Filter the entries for the string "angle". Copy each line that has it.

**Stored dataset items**
+++++
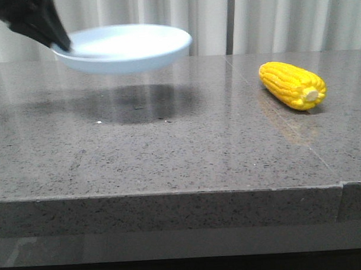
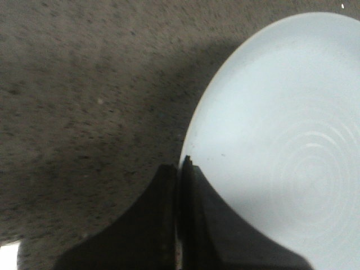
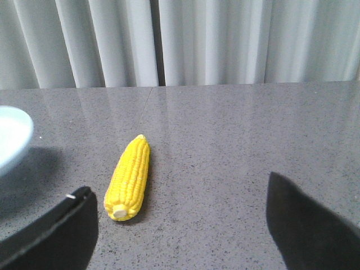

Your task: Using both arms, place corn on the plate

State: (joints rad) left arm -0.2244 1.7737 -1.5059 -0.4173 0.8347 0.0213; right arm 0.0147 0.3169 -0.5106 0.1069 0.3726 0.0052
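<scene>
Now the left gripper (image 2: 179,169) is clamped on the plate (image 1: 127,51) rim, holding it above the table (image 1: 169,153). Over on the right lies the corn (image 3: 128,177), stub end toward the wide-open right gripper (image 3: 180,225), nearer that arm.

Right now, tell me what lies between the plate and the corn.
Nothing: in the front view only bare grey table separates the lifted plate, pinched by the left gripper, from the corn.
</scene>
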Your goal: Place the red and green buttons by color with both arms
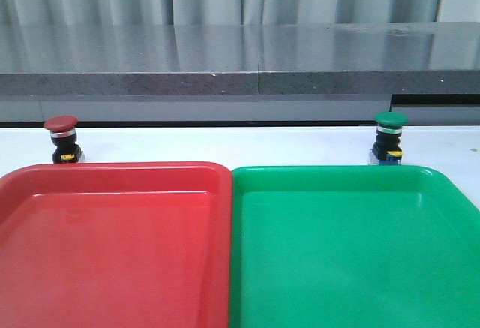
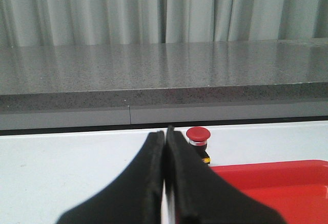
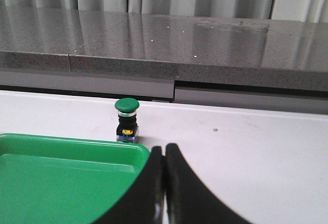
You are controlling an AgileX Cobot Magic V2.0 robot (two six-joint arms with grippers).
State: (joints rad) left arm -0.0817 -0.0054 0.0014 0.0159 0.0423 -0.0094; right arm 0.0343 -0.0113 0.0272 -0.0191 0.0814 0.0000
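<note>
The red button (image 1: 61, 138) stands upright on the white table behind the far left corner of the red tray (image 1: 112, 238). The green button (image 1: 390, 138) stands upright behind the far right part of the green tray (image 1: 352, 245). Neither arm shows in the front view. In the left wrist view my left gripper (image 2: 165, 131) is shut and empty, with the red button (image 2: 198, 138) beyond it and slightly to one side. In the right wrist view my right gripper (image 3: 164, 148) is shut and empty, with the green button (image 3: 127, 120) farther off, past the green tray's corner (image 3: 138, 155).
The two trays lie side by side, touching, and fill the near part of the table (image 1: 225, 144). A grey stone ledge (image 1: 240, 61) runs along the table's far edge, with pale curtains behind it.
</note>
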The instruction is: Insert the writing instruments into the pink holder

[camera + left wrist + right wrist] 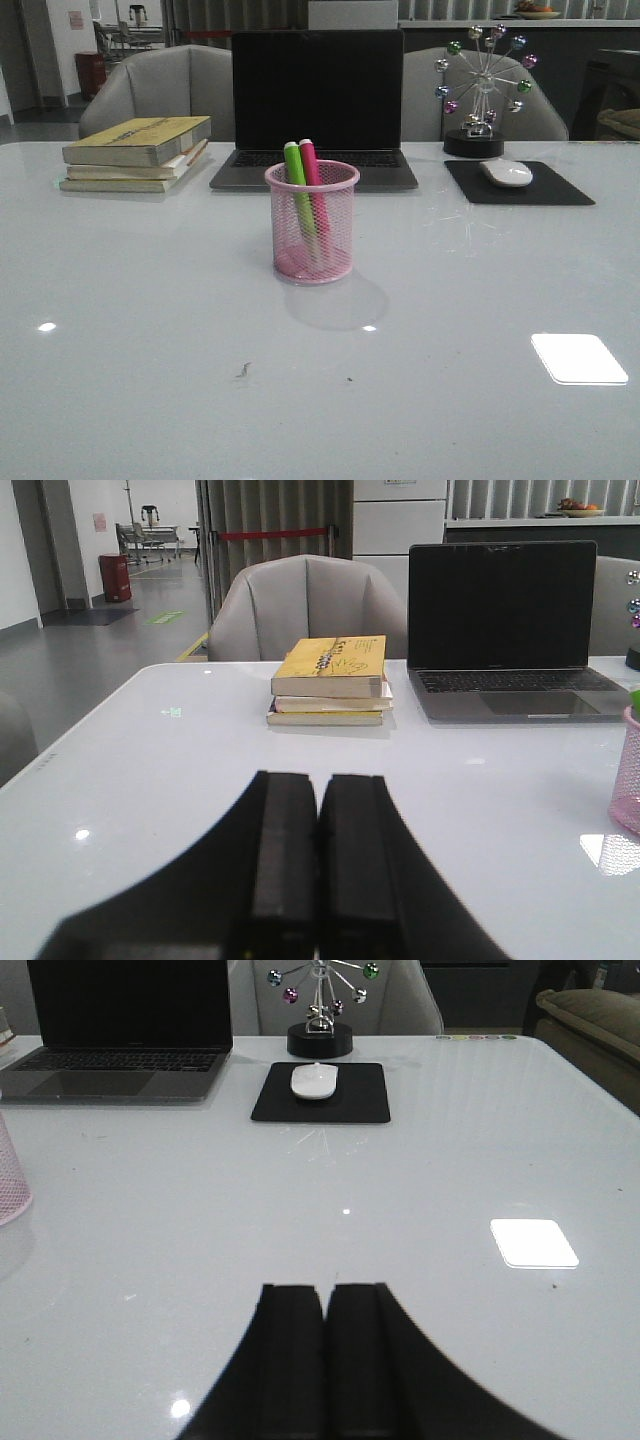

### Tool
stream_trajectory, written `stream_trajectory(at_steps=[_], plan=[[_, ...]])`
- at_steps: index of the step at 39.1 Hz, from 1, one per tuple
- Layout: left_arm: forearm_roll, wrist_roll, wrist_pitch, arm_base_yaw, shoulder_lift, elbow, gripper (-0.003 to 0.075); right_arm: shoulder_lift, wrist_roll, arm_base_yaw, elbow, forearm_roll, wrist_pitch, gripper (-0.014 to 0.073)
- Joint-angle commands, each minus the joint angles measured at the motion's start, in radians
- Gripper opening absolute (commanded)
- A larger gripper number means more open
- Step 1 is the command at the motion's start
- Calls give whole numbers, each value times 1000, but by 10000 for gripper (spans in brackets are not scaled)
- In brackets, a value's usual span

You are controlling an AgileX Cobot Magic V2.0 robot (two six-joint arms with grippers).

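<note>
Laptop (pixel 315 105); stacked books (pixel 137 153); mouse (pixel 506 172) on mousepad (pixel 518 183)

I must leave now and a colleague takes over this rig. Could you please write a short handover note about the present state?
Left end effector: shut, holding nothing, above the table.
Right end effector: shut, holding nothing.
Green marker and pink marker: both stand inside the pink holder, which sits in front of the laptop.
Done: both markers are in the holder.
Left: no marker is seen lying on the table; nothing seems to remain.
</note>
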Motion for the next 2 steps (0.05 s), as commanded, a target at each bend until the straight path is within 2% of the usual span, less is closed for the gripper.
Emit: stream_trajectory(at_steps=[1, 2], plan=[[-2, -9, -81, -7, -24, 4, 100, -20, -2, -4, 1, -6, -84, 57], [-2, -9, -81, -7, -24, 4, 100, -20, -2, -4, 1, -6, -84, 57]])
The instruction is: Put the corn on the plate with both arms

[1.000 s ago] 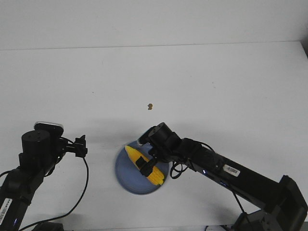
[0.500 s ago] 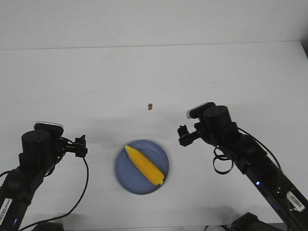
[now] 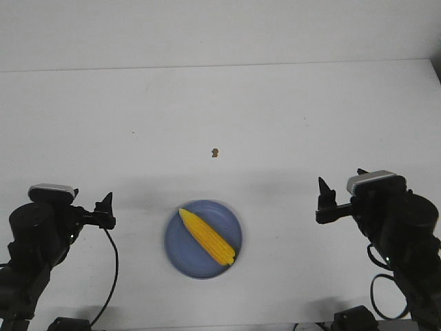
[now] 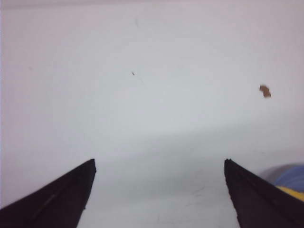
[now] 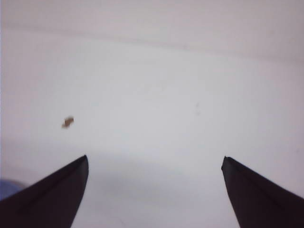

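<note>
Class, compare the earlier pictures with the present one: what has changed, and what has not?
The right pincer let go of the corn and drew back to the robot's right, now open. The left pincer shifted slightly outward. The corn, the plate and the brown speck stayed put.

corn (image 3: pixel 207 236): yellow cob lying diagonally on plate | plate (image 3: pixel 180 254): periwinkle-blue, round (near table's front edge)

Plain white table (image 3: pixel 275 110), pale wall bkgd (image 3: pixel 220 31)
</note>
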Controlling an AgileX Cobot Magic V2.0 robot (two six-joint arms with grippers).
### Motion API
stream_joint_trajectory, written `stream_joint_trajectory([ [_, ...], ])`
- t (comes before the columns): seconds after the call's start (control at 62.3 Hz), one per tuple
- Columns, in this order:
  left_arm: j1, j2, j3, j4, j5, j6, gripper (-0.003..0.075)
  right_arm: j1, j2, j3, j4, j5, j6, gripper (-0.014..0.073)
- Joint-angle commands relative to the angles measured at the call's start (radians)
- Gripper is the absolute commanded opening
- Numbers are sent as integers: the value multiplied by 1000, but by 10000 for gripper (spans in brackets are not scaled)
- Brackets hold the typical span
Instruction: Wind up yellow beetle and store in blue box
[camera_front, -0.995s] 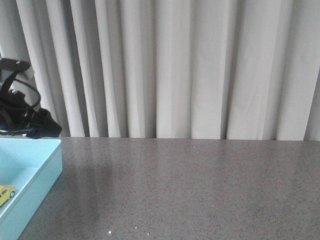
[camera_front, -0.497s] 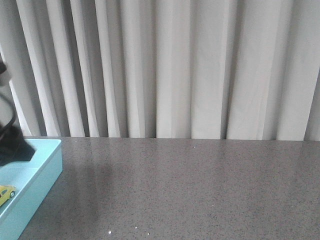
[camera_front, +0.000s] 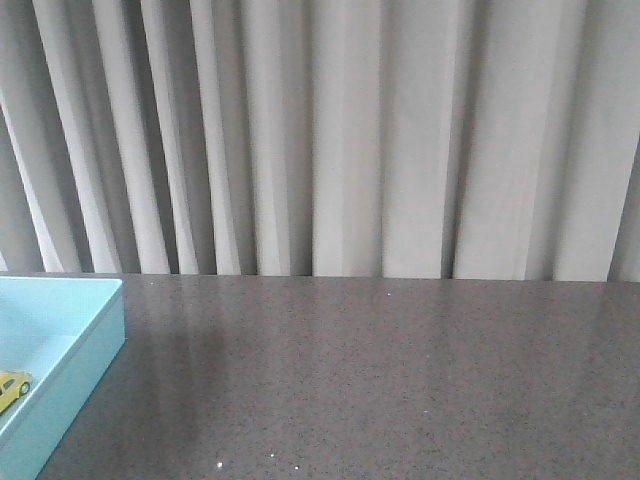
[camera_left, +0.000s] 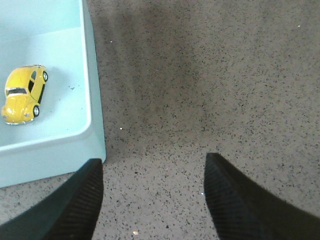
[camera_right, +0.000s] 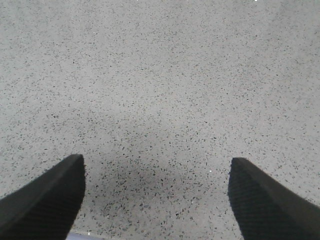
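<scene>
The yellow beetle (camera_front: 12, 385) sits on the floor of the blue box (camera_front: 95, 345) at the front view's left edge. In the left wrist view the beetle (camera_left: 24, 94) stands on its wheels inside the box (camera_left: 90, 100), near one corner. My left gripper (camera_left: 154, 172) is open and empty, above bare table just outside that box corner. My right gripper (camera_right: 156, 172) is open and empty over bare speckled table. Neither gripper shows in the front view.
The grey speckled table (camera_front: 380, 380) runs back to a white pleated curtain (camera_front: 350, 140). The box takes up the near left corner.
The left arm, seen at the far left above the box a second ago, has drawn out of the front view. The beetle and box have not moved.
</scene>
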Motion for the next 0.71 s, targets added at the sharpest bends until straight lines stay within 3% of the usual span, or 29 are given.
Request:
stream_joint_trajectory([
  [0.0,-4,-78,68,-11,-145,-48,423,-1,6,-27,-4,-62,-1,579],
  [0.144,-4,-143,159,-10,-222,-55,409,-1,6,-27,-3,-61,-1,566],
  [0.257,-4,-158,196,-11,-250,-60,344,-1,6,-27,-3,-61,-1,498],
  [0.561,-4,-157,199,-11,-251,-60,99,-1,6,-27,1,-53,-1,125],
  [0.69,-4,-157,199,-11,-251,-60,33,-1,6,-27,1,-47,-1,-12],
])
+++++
**Solution to this task**
- Joint-angle commands, each minus the joint angles measured at the motion's start, in radians
- Joint-angle commands relative to the angles measured at the call's start (radians)

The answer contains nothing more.